"Miasto Lwów nie dla polskich panów" - takie hasło można było przeczytać na transparencie niesionym przez uczestników niedzielnej (4 marca) manifestacji, która odbyła się po południu w centrum Lwowa.
Marsz zorganizowany został przez prawicowe ugrupowania - Korpus Narodowy i Prawy Sektor - w rocznicę śmierci Romana Szuchewycza, dowódcy UPA, który zginął w obławie wojsk NKWD w 1950 r. Uczestnicy przemaszerowali przez centrum Lwowa, niosąc flagi, transparenty i pochodnie.
- To hasło jest związane z najnowszą skandaliczną ustawą przyjętą w Polsce - mówił w rozmowie z portalem zaxid.net Światosław Siryj, z lwowskiego Korpusu Narodowego. - To prawo jest dla nas nie do przyjęcia.
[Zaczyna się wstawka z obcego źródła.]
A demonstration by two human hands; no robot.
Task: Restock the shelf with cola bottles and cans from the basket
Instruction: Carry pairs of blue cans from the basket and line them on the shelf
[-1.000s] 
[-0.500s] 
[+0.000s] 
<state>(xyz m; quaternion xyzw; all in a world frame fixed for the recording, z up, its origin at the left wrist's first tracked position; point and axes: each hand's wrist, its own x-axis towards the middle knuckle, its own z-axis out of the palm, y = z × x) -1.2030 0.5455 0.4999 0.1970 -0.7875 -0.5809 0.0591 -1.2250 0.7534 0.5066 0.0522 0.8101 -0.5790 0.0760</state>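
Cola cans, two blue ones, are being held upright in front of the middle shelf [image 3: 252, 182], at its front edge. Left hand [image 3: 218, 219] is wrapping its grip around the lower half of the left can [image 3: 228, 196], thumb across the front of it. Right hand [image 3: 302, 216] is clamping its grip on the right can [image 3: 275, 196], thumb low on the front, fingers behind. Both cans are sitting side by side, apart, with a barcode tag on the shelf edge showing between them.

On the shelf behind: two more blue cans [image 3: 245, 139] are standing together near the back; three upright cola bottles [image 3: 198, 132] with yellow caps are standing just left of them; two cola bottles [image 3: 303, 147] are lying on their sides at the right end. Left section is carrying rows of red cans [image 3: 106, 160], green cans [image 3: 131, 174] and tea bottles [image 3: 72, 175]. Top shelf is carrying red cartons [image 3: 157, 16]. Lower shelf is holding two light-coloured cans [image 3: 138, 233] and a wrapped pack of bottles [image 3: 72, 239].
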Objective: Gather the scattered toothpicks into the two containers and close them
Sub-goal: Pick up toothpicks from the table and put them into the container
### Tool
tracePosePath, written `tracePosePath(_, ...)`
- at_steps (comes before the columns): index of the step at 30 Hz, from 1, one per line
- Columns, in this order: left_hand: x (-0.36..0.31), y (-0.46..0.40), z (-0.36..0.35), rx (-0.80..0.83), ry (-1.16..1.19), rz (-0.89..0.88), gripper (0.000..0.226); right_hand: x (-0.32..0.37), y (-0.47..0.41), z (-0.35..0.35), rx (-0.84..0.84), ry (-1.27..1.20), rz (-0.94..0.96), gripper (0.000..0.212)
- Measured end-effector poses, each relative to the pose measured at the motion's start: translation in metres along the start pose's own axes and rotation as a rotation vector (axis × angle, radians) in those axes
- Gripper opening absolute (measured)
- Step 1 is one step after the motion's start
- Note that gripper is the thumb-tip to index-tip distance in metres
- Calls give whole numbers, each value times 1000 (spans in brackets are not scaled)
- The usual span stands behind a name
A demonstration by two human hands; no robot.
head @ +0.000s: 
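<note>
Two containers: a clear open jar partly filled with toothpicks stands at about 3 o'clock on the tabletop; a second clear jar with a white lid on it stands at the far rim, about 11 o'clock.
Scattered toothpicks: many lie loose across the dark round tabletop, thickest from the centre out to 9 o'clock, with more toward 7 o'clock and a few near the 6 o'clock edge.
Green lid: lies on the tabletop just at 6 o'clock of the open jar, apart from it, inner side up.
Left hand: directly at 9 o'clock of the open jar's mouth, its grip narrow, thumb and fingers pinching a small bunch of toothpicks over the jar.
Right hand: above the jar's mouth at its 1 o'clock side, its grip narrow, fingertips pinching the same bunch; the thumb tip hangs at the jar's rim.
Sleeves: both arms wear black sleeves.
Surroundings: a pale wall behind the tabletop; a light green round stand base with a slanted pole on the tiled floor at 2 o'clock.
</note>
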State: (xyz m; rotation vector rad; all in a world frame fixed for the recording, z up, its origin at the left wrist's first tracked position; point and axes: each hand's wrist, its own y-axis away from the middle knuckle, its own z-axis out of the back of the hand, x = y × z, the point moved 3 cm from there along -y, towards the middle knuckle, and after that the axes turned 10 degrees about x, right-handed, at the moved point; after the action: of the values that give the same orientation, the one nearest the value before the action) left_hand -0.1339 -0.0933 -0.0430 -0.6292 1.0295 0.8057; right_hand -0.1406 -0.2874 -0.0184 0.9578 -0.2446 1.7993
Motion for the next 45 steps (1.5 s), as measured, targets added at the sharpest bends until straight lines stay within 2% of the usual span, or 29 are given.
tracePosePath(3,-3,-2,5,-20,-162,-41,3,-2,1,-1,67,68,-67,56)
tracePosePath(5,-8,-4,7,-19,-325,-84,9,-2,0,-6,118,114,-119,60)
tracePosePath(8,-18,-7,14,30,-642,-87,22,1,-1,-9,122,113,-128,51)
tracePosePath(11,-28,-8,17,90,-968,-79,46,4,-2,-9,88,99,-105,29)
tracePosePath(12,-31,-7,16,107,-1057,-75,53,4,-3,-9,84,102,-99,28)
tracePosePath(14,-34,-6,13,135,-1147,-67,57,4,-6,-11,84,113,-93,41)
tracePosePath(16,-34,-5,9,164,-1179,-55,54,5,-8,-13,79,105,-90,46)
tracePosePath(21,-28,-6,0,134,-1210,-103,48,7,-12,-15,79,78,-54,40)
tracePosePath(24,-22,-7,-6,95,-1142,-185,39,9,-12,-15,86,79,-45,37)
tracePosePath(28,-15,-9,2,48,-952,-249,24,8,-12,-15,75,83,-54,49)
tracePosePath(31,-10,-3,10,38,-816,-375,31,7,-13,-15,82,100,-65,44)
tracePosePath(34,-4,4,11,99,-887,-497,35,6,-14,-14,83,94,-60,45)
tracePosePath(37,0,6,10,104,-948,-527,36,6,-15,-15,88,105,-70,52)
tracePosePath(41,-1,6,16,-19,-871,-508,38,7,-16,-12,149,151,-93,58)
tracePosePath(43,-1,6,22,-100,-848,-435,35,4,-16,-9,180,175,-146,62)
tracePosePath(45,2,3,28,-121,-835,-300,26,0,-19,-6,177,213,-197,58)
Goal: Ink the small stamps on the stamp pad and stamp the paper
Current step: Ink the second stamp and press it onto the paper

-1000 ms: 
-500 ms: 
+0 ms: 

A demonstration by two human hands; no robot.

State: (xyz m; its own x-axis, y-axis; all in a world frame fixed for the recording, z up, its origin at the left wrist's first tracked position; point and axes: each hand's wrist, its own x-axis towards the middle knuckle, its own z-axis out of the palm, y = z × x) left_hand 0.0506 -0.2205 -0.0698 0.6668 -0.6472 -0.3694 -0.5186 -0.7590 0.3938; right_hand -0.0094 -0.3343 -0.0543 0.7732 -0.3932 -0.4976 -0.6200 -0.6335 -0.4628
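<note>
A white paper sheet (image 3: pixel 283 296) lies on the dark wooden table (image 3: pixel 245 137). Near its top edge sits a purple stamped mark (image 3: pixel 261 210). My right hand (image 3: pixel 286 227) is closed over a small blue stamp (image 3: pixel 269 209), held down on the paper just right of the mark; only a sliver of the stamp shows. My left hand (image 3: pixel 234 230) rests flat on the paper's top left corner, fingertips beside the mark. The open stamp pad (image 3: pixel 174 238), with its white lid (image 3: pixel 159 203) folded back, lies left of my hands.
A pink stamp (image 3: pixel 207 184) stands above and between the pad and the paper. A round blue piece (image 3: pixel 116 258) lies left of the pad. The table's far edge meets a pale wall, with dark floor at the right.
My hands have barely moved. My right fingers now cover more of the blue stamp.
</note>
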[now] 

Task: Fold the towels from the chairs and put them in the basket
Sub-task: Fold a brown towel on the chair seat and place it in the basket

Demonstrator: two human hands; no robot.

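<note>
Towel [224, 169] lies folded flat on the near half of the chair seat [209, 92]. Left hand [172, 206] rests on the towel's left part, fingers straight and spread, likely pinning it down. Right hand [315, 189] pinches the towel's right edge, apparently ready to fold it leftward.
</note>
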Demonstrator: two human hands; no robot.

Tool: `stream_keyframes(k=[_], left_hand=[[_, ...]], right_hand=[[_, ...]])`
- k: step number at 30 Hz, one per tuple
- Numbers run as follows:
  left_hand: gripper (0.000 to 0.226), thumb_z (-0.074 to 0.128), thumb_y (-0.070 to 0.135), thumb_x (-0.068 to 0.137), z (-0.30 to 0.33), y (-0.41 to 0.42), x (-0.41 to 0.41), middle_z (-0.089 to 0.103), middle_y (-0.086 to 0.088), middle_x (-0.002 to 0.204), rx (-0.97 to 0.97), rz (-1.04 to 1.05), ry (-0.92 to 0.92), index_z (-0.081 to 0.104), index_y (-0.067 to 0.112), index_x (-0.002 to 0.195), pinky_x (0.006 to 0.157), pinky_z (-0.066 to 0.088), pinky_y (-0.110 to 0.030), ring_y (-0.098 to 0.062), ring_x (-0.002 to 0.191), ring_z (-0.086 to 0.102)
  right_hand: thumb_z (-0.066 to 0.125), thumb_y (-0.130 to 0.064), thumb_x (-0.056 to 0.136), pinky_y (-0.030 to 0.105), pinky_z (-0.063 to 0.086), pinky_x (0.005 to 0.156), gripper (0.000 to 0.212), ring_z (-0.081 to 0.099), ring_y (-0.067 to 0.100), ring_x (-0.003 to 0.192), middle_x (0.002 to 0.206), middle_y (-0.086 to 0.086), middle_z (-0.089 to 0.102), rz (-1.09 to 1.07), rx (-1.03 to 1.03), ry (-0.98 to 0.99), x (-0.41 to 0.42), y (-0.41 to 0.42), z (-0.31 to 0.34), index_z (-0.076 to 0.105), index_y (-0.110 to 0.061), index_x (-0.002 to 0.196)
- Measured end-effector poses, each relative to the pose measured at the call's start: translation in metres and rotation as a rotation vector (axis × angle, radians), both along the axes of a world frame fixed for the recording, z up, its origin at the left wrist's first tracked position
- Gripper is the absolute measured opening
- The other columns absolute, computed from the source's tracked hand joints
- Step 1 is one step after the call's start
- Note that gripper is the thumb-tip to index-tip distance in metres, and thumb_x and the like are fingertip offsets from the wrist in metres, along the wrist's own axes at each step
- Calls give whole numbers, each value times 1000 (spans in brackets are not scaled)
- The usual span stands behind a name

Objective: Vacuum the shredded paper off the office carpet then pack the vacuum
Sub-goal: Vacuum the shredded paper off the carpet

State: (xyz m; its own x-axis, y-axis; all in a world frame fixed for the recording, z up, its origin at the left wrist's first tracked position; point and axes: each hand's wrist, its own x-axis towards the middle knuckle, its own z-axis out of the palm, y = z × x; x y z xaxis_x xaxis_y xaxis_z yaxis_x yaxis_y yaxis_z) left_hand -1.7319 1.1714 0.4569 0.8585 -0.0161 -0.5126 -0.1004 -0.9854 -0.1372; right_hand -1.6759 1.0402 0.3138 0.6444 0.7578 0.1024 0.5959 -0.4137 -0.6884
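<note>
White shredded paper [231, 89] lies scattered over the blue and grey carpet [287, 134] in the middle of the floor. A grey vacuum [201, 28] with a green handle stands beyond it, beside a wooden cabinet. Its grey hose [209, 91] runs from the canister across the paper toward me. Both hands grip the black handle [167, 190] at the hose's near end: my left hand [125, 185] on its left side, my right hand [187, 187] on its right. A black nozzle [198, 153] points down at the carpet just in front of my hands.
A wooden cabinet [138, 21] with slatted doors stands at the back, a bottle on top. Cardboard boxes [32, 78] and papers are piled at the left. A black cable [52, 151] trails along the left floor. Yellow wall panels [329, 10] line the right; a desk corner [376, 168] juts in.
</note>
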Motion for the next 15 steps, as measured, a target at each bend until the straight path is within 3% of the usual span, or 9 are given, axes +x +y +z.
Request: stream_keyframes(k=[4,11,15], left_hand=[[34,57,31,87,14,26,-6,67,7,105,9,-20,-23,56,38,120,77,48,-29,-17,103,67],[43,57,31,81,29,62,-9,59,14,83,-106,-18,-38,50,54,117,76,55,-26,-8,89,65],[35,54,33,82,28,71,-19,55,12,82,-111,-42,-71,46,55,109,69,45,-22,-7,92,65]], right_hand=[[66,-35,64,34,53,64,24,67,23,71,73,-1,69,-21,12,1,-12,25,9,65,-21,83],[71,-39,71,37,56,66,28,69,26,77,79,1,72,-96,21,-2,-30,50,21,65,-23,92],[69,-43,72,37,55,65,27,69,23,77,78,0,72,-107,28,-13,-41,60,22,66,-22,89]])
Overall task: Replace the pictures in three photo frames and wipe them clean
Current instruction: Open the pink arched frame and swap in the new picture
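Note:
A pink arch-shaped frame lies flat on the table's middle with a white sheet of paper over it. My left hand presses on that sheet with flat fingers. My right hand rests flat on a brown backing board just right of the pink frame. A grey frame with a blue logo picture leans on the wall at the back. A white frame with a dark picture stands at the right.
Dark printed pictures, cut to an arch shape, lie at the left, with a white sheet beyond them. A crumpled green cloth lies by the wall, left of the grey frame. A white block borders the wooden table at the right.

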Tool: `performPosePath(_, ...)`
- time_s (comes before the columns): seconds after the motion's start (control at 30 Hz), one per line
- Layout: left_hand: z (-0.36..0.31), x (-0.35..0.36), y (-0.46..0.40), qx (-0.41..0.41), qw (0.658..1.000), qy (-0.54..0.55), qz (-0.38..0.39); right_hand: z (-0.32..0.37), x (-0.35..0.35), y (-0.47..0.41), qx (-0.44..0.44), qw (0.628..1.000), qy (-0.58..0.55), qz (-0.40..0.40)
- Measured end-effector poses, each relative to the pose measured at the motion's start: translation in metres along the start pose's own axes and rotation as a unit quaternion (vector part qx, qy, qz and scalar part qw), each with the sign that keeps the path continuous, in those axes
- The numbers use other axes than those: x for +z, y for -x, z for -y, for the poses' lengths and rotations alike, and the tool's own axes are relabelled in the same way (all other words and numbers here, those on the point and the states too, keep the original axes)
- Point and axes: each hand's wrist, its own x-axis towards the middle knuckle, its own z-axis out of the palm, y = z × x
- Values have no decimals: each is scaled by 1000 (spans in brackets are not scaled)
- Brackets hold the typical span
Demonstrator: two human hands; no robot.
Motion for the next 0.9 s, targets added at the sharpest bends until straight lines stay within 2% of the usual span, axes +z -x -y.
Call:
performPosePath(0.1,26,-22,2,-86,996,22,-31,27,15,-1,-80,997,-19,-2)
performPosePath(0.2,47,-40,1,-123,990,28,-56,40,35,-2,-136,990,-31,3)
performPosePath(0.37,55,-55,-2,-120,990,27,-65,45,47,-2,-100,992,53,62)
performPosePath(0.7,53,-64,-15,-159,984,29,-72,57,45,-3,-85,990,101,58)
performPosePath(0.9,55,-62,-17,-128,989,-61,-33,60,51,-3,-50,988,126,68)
W żaden sposób nie sprzeciwiamy się Polakom, ale jesteśmy przeciwni populistycznemu rządowi Polski, który przyjął to skandaliczne prawo.
- Celowo wybraliśmy to hasło, by zaznaczyć, że Lwów jest banderowski - dodaje Siryj.
Według organizatorów, w manifestacji miało wziąć udział około tysiąca osób.
- Organizatorzy zgromadzili nastoletnich uczniów, wykorzystali ich w tej akcji - komentuje niedzielne wydarzenia Jaroslaw Iwanoczko, zastępca redaktora naczelnego lwowskiego portalu zaxid.net. - W rzeczywistości ktoś bardzo chce podpalić zachodnią granicę Ukrainy i skłócić nas z naszym największym sprzymierzeńcem - Polską. Chcielibyśmy, abyście wiedzieli w Polsce, że ci ludzie nie reprezentują myśli Ukraińców. Są to prowokatorzy i margines. Ukraińcy chcą pokojowej koegzystencji z sąsiadami, bliskich więzi ekonomicznych. Nie chcą konfliktów.